**** INPUT FOR THIS TASK

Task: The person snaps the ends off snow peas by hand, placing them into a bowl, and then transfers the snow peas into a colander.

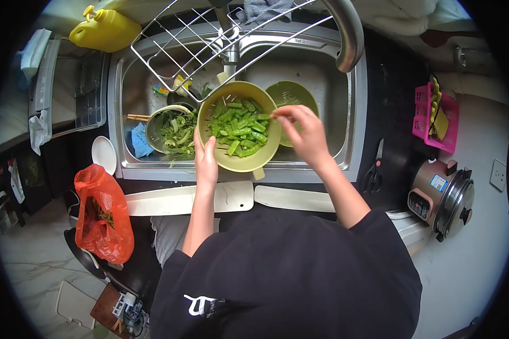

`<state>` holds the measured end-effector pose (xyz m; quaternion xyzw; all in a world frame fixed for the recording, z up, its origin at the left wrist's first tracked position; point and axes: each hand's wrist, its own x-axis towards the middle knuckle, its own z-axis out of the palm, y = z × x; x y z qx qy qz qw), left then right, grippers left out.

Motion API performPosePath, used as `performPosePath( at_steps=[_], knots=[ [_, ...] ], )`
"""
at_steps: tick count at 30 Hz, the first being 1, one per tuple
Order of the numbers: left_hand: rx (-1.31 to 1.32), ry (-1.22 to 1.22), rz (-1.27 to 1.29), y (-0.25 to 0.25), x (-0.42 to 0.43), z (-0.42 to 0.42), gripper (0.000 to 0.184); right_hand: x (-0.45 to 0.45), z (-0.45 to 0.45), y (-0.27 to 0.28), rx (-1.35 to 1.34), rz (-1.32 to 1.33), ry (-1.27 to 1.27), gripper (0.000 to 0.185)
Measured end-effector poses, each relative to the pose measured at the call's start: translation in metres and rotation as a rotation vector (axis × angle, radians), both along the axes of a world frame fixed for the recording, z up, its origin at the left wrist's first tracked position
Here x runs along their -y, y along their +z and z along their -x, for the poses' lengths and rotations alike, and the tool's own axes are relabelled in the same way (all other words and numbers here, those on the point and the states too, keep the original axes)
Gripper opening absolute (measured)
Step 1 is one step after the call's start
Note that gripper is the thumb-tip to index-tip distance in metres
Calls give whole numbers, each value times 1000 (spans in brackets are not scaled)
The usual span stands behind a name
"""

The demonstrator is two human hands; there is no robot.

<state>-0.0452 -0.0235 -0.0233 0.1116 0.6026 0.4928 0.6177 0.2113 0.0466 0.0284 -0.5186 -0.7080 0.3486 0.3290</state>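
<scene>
My left hand (pixel 206 161) grips the left rim of a yellow-green colander (pixel 237 165) with slots in its wall, held over the sink divider. Cut green pea pods (pixel 240 131) lie inside it. At the colander's right rim, my right hand (pixel 301 133) pinches thumb and fingers together on what looks like a pea pod. Below and behind that hand, a green bowl (pixel 305 93) sits in the right basin, partly hidden by the colander. Left of the colander stands a metal bowl (pixel 151 134) heaped with leafy green scraps (pixel 178 133).
A wire rack (pixel 181 48) and the faucet (pixel 230 53) hang over the double sink (pixel 350 113). Scissors (pixel 373 172) lie on the right counter, near a rice cooker (pixel 435 195) and a pink basket (pixel 421 116). A red plastic bag (pixel 110 234) is at left.
</scene>
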Motion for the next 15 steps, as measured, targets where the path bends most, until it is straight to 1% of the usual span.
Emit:
performPosePath(
  at_steps=[1, 2, 3, 4, 5, 7, 9, 10, 11, 13, 14, 15],
  knots=[
    [212, 75, 45, -2, -1, -1, 55, 2, 10, 1, 38, -123, 82, 18],
    [414, 164, 106, -3, -2, -2, 55, 5, 18, 7, 97, -82, 193, 21],
    [27, 2, -15, 3, 0, -19, 55, 6, 22, 7, 159, -195, 260, 24],
    [-362, -158, -134, 7, 2, -29, 57, 6, 22, 10, 124, -198, 225, 23],
    [-364, -154, -129, 8, 2, -29, 57, 5, 19, 12, 87, -199, 195, 23],
    [-368, -139, -107, 8, 3, -26, 56, -3, -3, -1, 70, -171, 10, 21],
    [-359, -129, -81, 13, 3, -23, 56, -9, -27, -36, 69, 31, -164, 17],
    [-342, -130, -67, 15, 3, -22, 56, -10, -39, -62, 184, 107, -136, 19],
    [-346, -125, -65, 18, 1, -21, 56, -9, -51, -91, 375, 87, -45, 22],
    [-290, -113, -35, 22, -1, -21, 55, -5, -60, -136, 513, 72, 27, 28],
    [-294, -111, -31, 23, 0, -21, 55, -5, -61, -155, 510, 75, 31, 28],
    [-307, -78, -18, 23, 0, -21, 53, -6, -57, -165, 630, 52, 34, 32]
  ],
)
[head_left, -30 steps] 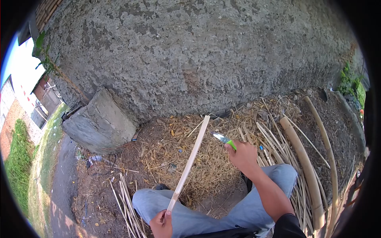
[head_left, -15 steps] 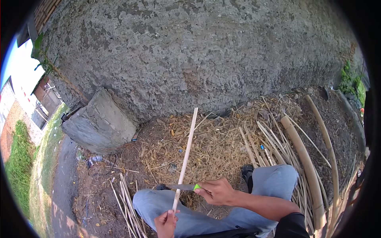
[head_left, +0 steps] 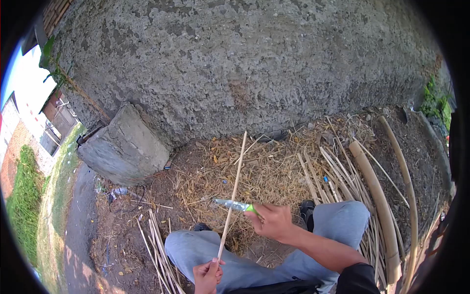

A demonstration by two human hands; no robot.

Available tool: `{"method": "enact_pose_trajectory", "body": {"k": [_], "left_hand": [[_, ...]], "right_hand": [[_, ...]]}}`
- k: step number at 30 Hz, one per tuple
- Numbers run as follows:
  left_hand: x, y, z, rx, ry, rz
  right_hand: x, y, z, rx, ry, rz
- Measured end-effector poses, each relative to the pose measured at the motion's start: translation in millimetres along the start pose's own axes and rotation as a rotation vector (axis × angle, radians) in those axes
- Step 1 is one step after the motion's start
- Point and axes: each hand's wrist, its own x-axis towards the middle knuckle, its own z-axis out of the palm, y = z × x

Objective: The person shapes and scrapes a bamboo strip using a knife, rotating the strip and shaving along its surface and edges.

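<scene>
My left hand (head_left: 207, 276) is closed around the near end of a long, thin bamboo strip (head_left: 236, 183), which slants up and away towards the wall. In my right hand (head_left: 275, 222) is a knife (head_left: 232, 204) with a bright green handle. Its blade points left and crosses the strip around the middle of its length. Whether the edge touches the strip or hovers just above it, I cannot tell. Both hands are over my legs in grey-blue trousers (head_left: 196, 247).
Thin bamboo strips (head_left: 155, 250) lie left of my knee. More strips (head_left: 338, 179), a thick bamboo piece (head_left: 374, 196) and a curved pole (head_left: 404, 171) lie to the right. Shavings (head_left: 264, 171) cover the ground before a rough wall (head_left: 254, 63). A concrete block (head_left: 128, 147) stands left.
My right hand and the knife have moved up along the strip, away from my left hand. The strip has turned and now shows a narrower side.
</scene>
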Motion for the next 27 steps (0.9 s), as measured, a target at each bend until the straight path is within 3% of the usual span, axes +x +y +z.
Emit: {"method": "enact_pose_trajectory", "body": {"k": [1, 6, 10, 12, 15, 17, 20, 22, 25, 27], "left_hand": [[-1.6, -8.8, -4.0, 0.031, -0.009, -0.015], [-30.1, -20.8, -19.8, 0.153, -0.04, -0.014], [-51.3, 11.2, -17.0, 0.398, 0.035, 0.078], [-54.8, 4.5, -29.9, 0.426, 0.063, 0.125], [-51.4, -10.8, -51.5, 0.579, 0.145, 0.296], [-51.3, -4.7, -42.7, 0.53, 0.171, 0.328], [-50.7, 10.1, -17.4, 0.522, 0.203, 0.285], [-45.0, 6.8, -12.8, 0.496, 0.212, 0.299], [-34.4, -4.9, -16.0, 0.548, 0.221, 0.356], [-34.2, -5.3, -13.4, 0.537, 0.234, 0.382]], "right_hand": [[10.4, 11.6, -5.6, -0.035, 0.028, 0.178], [24.5, 49.1, -27.0, -0.106, 0.019, 0.358], [21.4, 78.2, -7.9, -0.144, 0.115, 0.308], [23.3, 115.1, -18.2, -0.268, 0.012, 0.69], [31.1, 124.3, -35.3, -0.154, -0.005, 0.849], [32.0, 103.4, -37.9, -0.059, 0.054, 0.776], [27.6, 69.2, -42.4, -0.04, -0.079, 0.649], [24.2, 57.9, -43.5, -0.084, -0.108, 0.449], [20.1, 63.4, -40.4, -0.276, 0.071, 0.296], [22.1, 70.6, -39.9, -0.291, 0.041, 0.317]]}}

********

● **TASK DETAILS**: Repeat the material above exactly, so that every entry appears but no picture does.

● **ANSWER BELOW**:
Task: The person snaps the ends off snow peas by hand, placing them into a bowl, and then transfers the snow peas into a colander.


`<state>` holds the measured end-effector pose (xyz m; quaternion xyzw; all in a world frame fixed for the recording, z up, its origin at the left wrist's first tracked position; point and axes: each hand's wrist, its own x-axis towards the middle knuckle, its own z-axis out of the palm, y = z × x; x y z qx qy qz qw), left then right, grippers left out.

Motion API performPosePath, used as `performPosePath( at_steps=[_], knots=[ [_, ...] ], )`
"""
at_steps: tick count at 30 Hz, the first being 1, one per tuple
Order of the numbers: left_hand: rx (-1.31 to 1.32), ry (-1.22 to 1.22), rz (-1.27 to 1.29), y (-0.25 to 0.25), x (-0.42 to 0.43), z (-0.42 to 0.42), gripper (0.000 to 0.184); right_hand: x (-0.45 to 0.45), z (-0.45 to 0.45), y (-0.27 to 0.28), rx (-1.35 to 1.34), rz (-1.32 to 1.33), ry (-1.27 to 1.27), gripper (0.000 to 0.185)
Measured end-effector poses, each relative to the pose measured at the call's start: translation in metres and rotation as a rotation vector (axis × angle, radians), both along the axes of a world frame fixed for the recording, z up, its origin at the left wrist's first tracked position
Here x runs along their -y, y along their +z and z along their -x, for the poses' lengths and rotations alike, and the tool's own axes are relabelled in the same way (all other words and numbers here, those on the point and the states too, keep the original axes)
Gripper opening absolute (measured)
Step 1 is one step after the call's start
Note that gripper is the thumb-tip to index-tip distance in metres
Calls give whole numbers, each value times 1000 (spans in brackets are not scaled)
The usual span stands behind a name
"""

The demonstrator is two human hands; there is no robot.

<state>-0.0452 -0.0235 -0.0233 0.1116 0.6026 0.4928 0.6177 0.2113 0.0466 0.0284 -0.5186 -0.7080 0.3486 0.3290</state>
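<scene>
My left hand (pixel 206 161) grips the left rim of a yellow-green colander (pixel 237 165) with slots in its wall, held over the sink divider. Cut green pea pods (pixel 240 131) lie inside it. At the colander's right rim, my right hand (pixel 301 133) pinches thumb and fingers together on what looks like a pea pod. Below and behind that hand, a green bowl (pixel 305 93) sits in the right basin, partly hidden by the colander. Left of the colander stands a metal bowl (pixel 151 134) heaped with leafy green scraps (pixel 178 133).
A wire rack (pixel 181 48) and the faucet (pixel 230 53) hang over the double sink (pixel 350 113). Scissors (pixel 373 172) lie on the right counter, near a rice cooker (pixel 435 195) and a pink basket (pixel 421 116). A red plastic bag (pixel 110 234) is at left.
</scene>
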Motion for the next 15 steps, as measured, targets where the path bends most, until it is straight to 1% of the usual span.
Emit:
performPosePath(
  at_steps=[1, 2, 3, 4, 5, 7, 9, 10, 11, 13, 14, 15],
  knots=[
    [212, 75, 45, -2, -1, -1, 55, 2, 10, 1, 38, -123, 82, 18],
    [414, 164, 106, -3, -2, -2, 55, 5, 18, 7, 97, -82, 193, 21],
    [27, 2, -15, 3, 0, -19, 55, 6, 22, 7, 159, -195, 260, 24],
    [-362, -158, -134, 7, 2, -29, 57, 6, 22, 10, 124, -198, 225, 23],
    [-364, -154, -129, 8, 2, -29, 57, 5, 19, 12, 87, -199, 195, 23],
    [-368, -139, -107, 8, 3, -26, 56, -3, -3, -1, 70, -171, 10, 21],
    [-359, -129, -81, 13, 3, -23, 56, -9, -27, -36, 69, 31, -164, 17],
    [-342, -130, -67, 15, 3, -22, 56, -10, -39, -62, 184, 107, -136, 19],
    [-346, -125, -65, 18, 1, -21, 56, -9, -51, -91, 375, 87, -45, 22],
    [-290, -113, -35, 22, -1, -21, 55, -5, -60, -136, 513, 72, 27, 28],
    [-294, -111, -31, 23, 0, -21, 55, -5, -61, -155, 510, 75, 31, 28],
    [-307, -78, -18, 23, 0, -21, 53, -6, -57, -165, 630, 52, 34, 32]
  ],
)
[head_left, -30 steps] 
[head_left, -15 steps] 
[head_left, +0 steps] 

A demonstration by two human hands; no robot.

Available tool: `{"method": "enact_pose_trajectory", "body": {"k": [_], "left_hand": [[_, ...]], "right_hand": [[_, ...]]}}`
- k: step number at 30 Hz, one per tuple
- Numbers run as follows:
  left_hand: x, y, z, rx, ry, rz
  right_hand: x, y, z, rx, ry, rz
- Measured end-effector poses, each relative to the pose measured at the motion's start: translation in millimetres along the start pose's own axes and rotation as a rotation vector (axis × angle, radians) in those axes
- Step 1 is one step after the motion's start
- Point and axes: each hand's wrist, its own x-axis towards the middle knuckle, its own z-axis out of the palm, y = z × x

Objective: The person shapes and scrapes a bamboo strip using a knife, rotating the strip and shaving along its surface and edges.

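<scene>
My left hand (head_left: 207, 276) is closed around the near end of a long, thin bamboo strip (head_left: 236, 183), which slants up and away towards the wall. In my right hand (head_left: 275, 222) is a knife (head_left: 232, 204) with a bright green handle. Its blade points left and crosses the strip around the middle of its length. Whether the edge touches the strip or hovers just above it, I cannot tell. Both hands are over my legs in grey-blue trousers (head_left: 196, 247).
Thin bamboo strips (head_left: 155, 250) lie left of my knee. More strips (head_left: 338, 179), a thick bamboo piece (head_left: 374, 196) and a curved pole (head_left: 404, 171) lie to the right. Shavings (head_left: 264, 171) cover the ground before a rough wall (head_left: 254, 63). A concrete block (head_left: 128, 147) stands left.
My right hand and the knife have moved up along the strip, away from my left hand. The strip has turned and now shows a narrower side.
</scene>
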Motion for the next 27 steps (0.9 s), as measured, a target at each bend until the straight path is within 3% of the usual span, axes +x +y +z.
Emit: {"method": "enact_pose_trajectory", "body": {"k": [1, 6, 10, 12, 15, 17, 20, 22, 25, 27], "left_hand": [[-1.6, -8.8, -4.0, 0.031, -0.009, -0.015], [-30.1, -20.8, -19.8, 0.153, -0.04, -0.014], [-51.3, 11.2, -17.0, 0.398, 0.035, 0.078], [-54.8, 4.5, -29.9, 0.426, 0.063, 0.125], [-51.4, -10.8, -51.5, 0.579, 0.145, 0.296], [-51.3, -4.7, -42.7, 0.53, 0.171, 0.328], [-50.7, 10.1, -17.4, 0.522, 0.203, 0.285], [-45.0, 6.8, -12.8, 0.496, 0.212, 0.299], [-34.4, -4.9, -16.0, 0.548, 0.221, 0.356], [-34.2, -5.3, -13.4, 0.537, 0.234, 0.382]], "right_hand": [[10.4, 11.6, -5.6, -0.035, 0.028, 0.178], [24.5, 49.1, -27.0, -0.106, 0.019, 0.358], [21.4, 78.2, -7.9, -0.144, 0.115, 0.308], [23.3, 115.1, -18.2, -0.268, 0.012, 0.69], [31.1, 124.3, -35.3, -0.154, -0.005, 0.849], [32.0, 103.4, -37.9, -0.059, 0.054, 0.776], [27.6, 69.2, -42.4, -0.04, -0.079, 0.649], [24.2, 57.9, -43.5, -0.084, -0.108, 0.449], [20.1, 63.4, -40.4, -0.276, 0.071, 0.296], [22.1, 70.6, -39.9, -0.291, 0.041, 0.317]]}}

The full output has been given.